#### What is needed:
Below are some records. Reproduce them exactly from their first line through the line with "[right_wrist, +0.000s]", inclusive.

#### Source data:
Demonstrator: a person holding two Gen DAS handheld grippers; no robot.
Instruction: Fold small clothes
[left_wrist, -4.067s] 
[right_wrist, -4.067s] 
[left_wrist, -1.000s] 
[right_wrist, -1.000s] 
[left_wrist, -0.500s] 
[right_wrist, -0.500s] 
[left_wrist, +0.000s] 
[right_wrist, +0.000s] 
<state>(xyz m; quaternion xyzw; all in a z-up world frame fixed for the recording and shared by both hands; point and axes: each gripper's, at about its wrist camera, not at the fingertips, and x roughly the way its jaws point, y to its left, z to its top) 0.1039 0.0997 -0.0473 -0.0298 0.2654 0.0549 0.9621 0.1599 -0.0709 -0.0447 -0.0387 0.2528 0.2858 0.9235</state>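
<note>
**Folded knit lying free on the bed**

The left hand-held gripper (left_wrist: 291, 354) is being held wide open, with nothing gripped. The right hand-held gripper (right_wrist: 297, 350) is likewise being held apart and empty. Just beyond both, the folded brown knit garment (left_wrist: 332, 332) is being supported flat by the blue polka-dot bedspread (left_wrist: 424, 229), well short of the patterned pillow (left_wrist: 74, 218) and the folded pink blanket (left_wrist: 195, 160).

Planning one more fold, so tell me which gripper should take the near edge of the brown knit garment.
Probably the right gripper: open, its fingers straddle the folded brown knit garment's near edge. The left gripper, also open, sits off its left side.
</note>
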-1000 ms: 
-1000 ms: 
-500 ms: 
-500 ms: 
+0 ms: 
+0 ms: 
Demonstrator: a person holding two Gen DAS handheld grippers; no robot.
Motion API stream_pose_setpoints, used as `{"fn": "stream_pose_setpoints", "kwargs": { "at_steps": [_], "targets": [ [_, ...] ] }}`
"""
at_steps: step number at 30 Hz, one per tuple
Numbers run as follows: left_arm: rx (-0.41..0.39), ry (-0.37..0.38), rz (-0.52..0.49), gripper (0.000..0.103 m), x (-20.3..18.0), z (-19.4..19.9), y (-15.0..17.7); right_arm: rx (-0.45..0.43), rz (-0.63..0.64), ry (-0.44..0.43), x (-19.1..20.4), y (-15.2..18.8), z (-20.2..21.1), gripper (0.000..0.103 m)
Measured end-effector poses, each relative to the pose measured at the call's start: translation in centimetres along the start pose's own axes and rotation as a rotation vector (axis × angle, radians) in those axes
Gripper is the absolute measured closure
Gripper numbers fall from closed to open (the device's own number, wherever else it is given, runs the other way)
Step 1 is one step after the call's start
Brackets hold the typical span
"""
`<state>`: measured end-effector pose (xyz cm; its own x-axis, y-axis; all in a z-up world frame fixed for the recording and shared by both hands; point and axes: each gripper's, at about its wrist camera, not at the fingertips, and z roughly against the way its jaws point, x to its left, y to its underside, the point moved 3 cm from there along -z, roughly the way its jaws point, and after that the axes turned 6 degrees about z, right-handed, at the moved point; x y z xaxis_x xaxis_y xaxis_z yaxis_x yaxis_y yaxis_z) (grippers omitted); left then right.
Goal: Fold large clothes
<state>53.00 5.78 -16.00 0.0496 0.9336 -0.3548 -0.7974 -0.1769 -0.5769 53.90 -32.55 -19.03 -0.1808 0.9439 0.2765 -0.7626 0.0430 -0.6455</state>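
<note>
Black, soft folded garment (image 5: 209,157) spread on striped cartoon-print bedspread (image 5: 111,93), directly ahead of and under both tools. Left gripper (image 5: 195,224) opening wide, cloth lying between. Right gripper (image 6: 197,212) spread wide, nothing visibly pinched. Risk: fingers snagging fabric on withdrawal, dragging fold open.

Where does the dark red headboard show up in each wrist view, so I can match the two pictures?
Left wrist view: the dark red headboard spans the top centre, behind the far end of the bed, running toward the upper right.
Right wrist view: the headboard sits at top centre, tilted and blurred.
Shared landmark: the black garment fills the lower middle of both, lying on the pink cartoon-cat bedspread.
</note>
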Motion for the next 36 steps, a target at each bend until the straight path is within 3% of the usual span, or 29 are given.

#### Response to this exercise:
Demonstrator: a person holding two Gen DAS handheld grippers; no robot.
Instruction: Fold small clothes
[left_wrist, -4.067s] 
[right_wrist, -4.067s] 
[left_wrist, -1.000s] 
[right_wrist, -1.000s] 
[left_wrist, -0.500s] 
[right_wrist, -0.500s] 
[left_wrist, +0.000s] 
[right_wrist, +0.000s] 

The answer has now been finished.